▶ Assigned task
Line count for the string "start" in the records below: report that figure and nothing else.

▶ Data supplied
* * * *

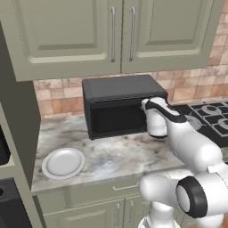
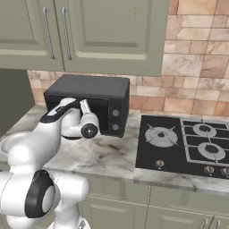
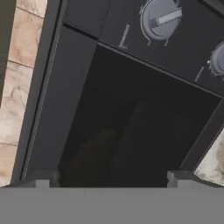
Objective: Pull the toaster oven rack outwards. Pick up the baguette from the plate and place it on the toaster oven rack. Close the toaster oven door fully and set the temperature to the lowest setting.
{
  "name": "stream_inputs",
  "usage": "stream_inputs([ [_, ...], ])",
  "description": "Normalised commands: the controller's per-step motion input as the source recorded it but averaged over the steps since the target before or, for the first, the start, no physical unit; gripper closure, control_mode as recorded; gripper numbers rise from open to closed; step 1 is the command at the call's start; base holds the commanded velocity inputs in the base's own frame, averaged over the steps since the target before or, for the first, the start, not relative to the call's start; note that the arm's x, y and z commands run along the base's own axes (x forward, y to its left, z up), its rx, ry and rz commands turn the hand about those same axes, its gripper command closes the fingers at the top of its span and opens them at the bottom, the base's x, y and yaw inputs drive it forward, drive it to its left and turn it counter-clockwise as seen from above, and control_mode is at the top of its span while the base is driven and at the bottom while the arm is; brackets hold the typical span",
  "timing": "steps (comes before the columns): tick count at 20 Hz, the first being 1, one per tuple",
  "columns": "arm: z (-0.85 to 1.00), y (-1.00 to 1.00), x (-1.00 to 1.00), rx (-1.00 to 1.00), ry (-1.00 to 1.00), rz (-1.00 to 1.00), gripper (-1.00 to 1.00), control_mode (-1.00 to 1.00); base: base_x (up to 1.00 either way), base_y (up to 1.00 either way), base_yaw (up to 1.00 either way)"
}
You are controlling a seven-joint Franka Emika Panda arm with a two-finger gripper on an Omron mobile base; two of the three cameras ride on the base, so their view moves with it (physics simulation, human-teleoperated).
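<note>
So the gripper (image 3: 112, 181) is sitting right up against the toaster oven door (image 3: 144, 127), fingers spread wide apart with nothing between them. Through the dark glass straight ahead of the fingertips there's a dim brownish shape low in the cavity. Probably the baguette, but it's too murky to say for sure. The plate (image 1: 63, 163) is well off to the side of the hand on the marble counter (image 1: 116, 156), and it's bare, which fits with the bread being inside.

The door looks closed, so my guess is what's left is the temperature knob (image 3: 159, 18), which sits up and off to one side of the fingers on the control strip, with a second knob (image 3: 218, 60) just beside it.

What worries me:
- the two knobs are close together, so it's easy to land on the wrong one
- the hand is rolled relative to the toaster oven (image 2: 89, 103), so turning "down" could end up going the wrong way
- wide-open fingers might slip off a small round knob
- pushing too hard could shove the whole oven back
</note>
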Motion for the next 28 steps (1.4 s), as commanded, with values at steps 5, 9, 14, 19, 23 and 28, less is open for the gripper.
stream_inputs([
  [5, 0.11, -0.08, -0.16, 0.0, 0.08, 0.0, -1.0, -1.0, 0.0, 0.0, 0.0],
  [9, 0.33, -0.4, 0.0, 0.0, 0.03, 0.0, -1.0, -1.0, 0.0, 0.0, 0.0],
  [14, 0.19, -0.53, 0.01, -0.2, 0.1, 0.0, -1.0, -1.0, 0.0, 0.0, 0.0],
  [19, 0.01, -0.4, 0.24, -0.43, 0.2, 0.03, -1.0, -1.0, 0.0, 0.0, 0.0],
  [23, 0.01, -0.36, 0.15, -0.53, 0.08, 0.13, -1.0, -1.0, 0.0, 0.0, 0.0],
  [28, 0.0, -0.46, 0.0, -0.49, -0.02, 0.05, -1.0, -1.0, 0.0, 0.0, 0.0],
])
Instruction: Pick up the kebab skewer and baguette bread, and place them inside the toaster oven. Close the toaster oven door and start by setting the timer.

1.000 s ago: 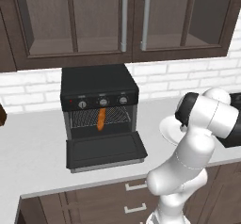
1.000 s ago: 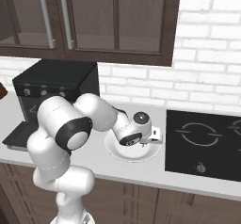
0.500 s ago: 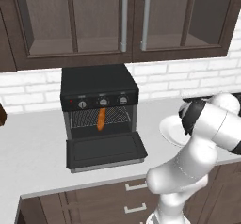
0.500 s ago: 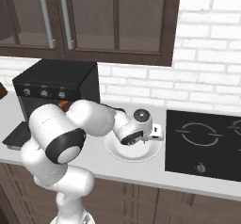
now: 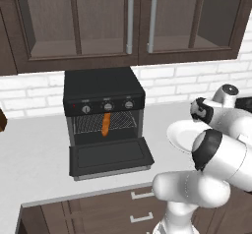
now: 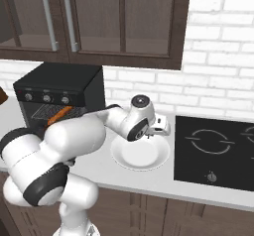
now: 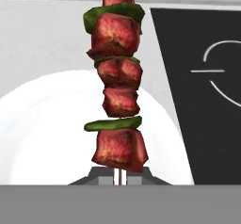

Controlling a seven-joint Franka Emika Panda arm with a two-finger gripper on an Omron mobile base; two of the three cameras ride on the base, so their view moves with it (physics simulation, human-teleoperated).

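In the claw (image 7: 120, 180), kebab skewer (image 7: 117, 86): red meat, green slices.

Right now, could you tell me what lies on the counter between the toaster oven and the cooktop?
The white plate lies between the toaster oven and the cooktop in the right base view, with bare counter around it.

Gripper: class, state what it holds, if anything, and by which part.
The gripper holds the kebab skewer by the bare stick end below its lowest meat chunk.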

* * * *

▶ The answer
2